The Financial Times (July 31, 2023) just released an article on the fight that U.K. auditing firms want to give the United States. It concerns the new rules our government wants to impose on British publicly-traded companies. As a business ethics keynote speaker, business ethics consultant and book author. The push-back over this business ethics issue is fascinating to me.
The Public Company Accounting Oversight Board
The push-back is not coming from random businesses, here and there but from the Public Company Accounting Oversight Board (PCAOB) and within the membership of that board, some of the world’s largest accounting firms. The firms in opposition include Deloitte, PwC, EY and KPMG.
Interestingly, the U.S. wants to shift more of the onus on the accounting firms themselves. According to the Times:
“The world’s largest accounting firms are fighting to block new rules in the US that would force them to take more responsibility for rooting out fraud at the companies they audit.”
The opposition to the increased scrutiny and the demand that auditing firms “scrutinize whether a company is complying with laws and regulations, and to communicate more of their concerns to a company’s board of directors,” is troubling. It comes out of an alleged sentiment that auditing firms have failed to protect investors.
Indeed, the whole call for greater oversight has been ultimately based on corporate neglect of companies to be more ethical as a function of failures of governance, social responsibility and environment issues.
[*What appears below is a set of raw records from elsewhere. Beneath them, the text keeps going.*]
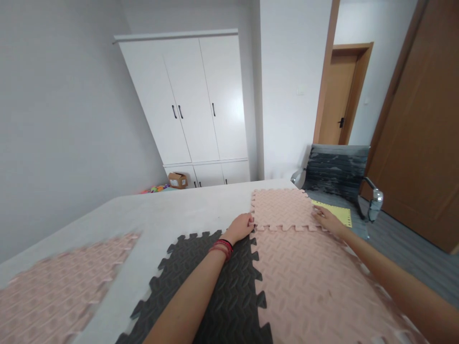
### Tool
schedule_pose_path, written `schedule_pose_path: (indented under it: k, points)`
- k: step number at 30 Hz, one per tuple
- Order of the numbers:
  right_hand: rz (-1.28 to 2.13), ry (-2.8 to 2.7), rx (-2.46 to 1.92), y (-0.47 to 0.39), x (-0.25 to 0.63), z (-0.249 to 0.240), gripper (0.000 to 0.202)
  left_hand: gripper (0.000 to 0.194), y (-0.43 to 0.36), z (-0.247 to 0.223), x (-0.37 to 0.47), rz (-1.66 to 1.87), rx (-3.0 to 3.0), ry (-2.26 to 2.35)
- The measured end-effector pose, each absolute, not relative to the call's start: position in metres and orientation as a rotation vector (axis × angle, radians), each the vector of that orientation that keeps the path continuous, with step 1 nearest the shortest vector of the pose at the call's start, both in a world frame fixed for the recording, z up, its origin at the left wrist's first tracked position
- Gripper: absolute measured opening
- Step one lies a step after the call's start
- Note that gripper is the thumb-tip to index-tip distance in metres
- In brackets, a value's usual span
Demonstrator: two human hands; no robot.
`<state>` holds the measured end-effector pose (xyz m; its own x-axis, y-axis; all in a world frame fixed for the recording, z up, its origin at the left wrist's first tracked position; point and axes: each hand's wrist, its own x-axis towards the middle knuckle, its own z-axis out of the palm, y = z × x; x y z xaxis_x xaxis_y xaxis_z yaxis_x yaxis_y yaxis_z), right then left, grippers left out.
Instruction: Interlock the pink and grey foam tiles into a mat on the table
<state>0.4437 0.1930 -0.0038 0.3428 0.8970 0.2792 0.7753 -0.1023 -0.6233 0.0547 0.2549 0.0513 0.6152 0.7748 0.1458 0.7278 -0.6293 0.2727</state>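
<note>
A pink foam puzzle mat tile (281, 208) lies at the far side of the white table, its near edge meeting a larger-looking pink tile (308, 282) in front. My left hand (242, 227), with a red bracelet at the wrist, is closed at the far tile's near left corner. At that tile's right edge, my right hand (325, 219) has its fingers bent around the border. Left of the near pink tile is a black foam tile (229, 291) with toothed edges, partly covered by my left forearm.
Another pink foam tile (68, 282) lies at the left on the white table (172, 210). Beyond the right edge stands a dark chair (335, 167) with a yellow sheet (340, 215) on its seat. A cardboard box (178, 180) sits before the white cabinet (186, 95).
</note>
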Motion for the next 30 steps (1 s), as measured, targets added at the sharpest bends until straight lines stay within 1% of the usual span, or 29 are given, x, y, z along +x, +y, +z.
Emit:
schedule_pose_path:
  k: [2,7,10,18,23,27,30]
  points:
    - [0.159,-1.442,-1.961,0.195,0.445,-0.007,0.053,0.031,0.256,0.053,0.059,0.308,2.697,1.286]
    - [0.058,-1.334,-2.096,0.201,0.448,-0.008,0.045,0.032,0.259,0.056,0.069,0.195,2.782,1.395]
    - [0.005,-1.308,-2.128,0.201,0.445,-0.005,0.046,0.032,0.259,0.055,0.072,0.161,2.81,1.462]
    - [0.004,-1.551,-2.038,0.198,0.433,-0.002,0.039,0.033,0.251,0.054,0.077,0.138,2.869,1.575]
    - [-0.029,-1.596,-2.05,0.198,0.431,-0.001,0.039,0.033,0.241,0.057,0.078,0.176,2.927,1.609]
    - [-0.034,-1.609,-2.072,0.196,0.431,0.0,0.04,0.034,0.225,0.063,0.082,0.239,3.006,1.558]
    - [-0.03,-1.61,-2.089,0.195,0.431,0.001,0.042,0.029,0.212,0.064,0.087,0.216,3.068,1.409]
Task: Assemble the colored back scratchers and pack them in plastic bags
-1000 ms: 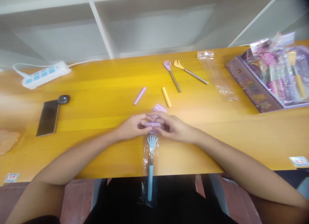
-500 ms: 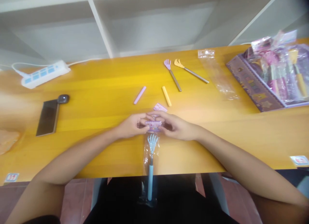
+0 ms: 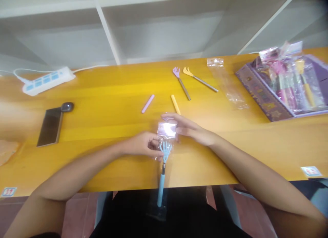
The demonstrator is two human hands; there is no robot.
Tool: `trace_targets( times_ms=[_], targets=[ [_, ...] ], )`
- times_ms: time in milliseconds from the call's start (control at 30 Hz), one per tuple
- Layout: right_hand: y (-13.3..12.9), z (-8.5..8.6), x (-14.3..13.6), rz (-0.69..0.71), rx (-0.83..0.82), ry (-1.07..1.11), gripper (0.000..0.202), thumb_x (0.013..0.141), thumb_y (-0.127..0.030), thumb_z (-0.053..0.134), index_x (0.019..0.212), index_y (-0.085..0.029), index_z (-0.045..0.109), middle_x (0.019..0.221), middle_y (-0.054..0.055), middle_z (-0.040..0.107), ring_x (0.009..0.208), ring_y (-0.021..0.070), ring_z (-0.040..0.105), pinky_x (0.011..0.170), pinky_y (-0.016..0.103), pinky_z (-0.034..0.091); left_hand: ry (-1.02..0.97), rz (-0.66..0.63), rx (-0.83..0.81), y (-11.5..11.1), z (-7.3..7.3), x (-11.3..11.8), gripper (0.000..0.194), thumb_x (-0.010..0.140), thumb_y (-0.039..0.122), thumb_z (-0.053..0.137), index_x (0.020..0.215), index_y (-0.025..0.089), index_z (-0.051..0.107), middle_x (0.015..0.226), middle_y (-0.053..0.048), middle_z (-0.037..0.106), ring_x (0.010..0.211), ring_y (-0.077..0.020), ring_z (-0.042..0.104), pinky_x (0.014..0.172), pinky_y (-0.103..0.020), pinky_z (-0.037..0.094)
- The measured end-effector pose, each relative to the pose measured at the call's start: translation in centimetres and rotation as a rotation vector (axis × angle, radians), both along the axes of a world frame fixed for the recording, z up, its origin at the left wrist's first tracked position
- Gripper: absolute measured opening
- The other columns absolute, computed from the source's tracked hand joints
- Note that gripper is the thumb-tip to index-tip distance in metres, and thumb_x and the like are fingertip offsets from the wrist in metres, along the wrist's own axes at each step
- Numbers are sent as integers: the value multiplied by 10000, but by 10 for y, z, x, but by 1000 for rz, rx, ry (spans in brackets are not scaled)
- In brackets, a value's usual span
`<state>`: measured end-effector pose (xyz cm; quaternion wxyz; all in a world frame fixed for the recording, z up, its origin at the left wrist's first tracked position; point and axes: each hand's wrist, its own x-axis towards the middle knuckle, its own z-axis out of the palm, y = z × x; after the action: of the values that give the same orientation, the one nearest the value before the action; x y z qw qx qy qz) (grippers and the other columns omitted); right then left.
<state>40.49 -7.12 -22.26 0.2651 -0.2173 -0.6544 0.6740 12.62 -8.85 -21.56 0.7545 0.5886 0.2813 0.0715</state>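
A blue back scratcher [image 3: 161, 186] lies in a clear bag whose shiny header card [image 3: 167, 129] points away from me; its lower end hangs past the table edge. My left hand [image 3: 146, 144] pinches the bag beside the scratcher's blue claw. At the card's right side is my right hand [image 3: 191, 128], its fingers stretched out over a small card on the table. Beyond them lie a purple tube [image 3: 148, 103] and a yellow tube [image 3: 175, 105]. Farther back are a purple claw on a metal rod [image 3: 183, 86] and a yellow claw on a metal rod [image 3: 203, 82].
An empty clear bag [image 3: 228, 84] lies at the back right, beside a purple display box [image 3: 266, 94] of packaged scratchers. On the left are a power strip [image 3: 50, 81], a black phone [image 3: 50, 126] and a dark round object [image 3: 67, 107].
My left hand has moved from the header card down to the bag near the blue claw. My right hand has opened and shifted up and right. The header now catches the light.
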Motion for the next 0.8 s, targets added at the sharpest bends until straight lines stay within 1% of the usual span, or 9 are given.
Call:
trace_targets(
  times_ms=[167,233,333,400,467,533,600,700,800],
  targets=[
    [-1,4,-8,316,-298,-47,784,1007,-528,763,1606,-201,378,1250,121,678,802,116,703,569,193,558,-127,307,1,6,-13,0,429,862,453,904,1062,124,716,753,-38,754,590,-122,659,578,-237,516],
    [-4,3,-16,293,-330,-114,698,960,-483,830,1486,-197,469,1183,82,700,700,76,661,492,158,489,-198,492,9,10,-17,0,444,822,469,934,994,132,701,727,-16,728,557,-97,615,542,-214,472],
    [-8,3,-24,258,-332,-221,480,925,-501,854,1157,-151,621,854,-20,669,591,56,564,448,146,408,-292,701,-17,16,-18,1,447,767,441,977,912,145,675,702,8,695,561,-84,596,537,-195,448],
    [-7,7,-25,249,-291,-262,461,905,-528,863,1045,-141,656,726,-55,611,563,57,519,461,158,405,-326,745,-33,17,-15,1,419,778,412,976,909,151,674,697,12,692,584,-91,610,569,-200,471],
    [-3,17,-19,192,-208,-273,460,916,-551,842,1047,-135,694,747,-39,648,570,59,514,494,177,427,-368,700,-57,17,-13,1,410,821,438,949,969,157,690,753,-15,734,630,-121,660,618,-228,514],
    [4,35,-6,55,-62,-297,444,964,-558,783,1088,-135,728,865,9,724,621,68,545,541,196,443,-408,599,-84,17,-12,0,422,879,491,895,1046,156,700,831,-62,778,681,-158,710,661,-264,545],
    [14,59,16,-188,151,-360,419,1018,-541,717,1151,-145,743,997,52,764,705,90,592,596,218,459,-427,513,-104,17,-12,-1,410,928,504,842,1079,150,698,851,-89,789,696,-175,724,669,-276,550],
    [25,103,64,-668,474,-541,395,1024,-447,729,1288,-154,703,1083,103,779,814,137,655,699,272,499,-426,470,-125,18,-14,-2,375,953,500,804,1031,148,702,781,-75,762,670,-169,703,651,-263,541],
    [34,144,128,-1152,629,-857,306,1058,-270,673,1331,-133,692,1123,151,788,877,141,669,810,325,476,-414,453,-140,19,-14,-1,375,956,514,785,1001,148,712,766,-80,757,673,-177,702,647,-265,540]
  ],
)
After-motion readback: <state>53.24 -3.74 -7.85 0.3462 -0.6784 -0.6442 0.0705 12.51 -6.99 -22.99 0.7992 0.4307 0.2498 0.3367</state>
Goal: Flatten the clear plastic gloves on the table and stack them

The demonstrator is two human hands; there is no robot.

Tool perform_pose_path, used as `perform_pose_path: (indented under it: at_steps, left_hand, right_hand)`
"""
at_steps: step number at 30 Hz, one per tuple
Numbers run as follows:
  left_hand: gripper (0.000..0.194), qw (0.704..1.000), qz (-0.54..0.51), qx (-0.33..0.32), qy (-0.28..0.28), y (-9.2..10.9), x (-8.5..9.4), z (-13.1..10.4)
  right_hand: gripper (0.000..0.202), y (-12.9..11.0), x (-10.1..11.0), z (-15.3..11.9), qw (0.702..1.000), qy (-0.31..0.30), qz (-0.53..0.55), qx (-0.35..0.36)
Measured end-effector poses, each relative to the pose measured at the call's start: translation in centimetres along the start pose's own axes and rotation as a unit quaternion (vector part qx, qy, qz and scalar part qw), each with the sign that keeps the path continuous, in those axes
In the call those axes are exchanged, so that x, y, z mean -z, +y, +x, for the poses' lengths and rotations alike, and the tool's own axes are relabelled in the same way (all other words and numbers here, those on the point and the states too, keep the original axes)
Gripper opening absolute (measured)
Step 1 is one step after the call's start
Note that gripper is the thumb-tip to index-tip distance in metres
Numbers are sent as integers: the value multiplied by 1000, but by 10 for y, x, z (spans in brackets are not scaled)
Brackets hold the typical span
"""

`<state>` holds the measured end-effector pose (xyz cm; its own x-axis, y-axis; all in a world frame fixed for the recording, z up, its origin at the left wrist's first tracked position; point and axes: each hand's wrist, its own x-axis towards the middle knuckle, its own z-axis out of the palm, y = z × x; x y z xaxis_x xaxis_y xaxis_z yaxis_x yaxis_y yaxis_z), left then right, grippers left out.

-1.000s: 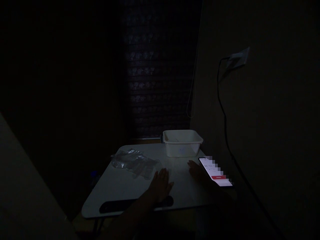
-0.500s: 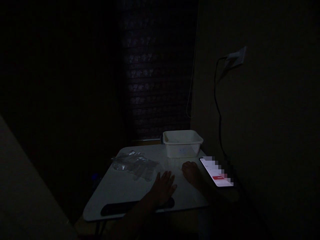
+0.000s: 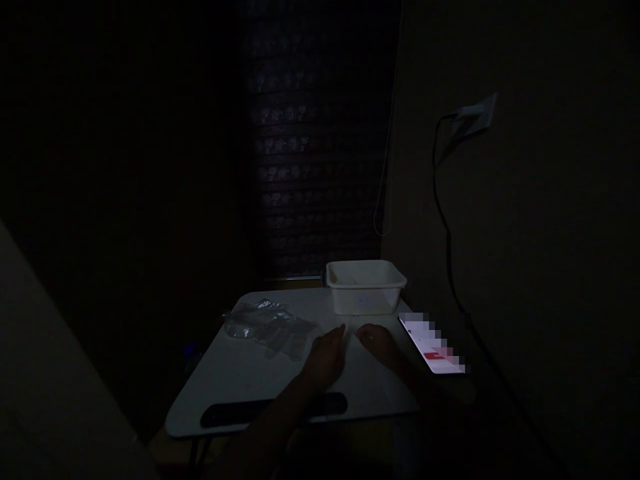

Audit is expensive. So is unethical behavior
As a business ethics keynote speaker, business ethics consultant and book author I understand that increased scrutiny is expensive and will ultimately put pressure on fees. The
Center for Audit Quality, recently stated:
“Auditors are not lawyers and as a result the proposed amendments would expand the auditor’s role to include knowledge and expertise outside their core competencies.” Is that the real reason or could it be that the major accounting firms I listed above are afraid of what it will do to their fee structures? While I realize, asking audit firms to expand their scrutiny may dramatically increase fees, my question is one of, “What choices do we have?”
My blog has consistently posted articles on publicly-traded companies who have been neglecting their responsibilities. This is particularly true when the firms are foreign-based multinationals. I am not alone in this assessment.
The chief accountant of the SEC has stated that the PCAOB, “provided too much ‘wriggle room’ for auditors to avoid confrontation with management when they see potentially illegal behavior.”
The current standards (or lack thereof) are about to create a PCAOB-SEC showdown. However, it is interesting to me as well that relatively smaller accounting and auditing firms are not really having a say in this matter. Do the major firms fear losing business to smaller organizations all too willing to do the required scrutiny?
No one is asking, it seems, to demand that auditing firms become criminal prosecutors. This is essentially the contention of the PCAOB, which is understandable but a bit on the disingenuous side. Unfortunately, examples also abound (and I have heard this confidentially when I deliver business ethics keynote speeches) where there are uncomfortable, long-term relationships between publicly-traded firms and accounting teams.
Audit must apply a neutral wedge into such relationships. If the auditor loses objectivity, the result could be an unethical catastrophe. If the major accounting firms that by-and-large control the PCAOB are fearful of expanded audit, to me, at least it signals more than just concern over the potential for increased billing.
Unethical corporate behaviors may initially be cheaper, for example substandard pollution controls or hidden bribery expenses, they are ultimately much more expensive in terms of fines, negative publicity, shareholder comfort and stock price.
The Public Company Accounting Oversight Board may be “strawmen” for the major accounting firms. In the soon-to-be PCAOB-SEC showdown, many are posturing this as a war of wills. I maintain as a business ethics consultant that it is more appropriately a war of ethics. I cannot see how any publicly-traded company will benefit from taking a low-road. If questions aren’t raised at audit, who will raise them?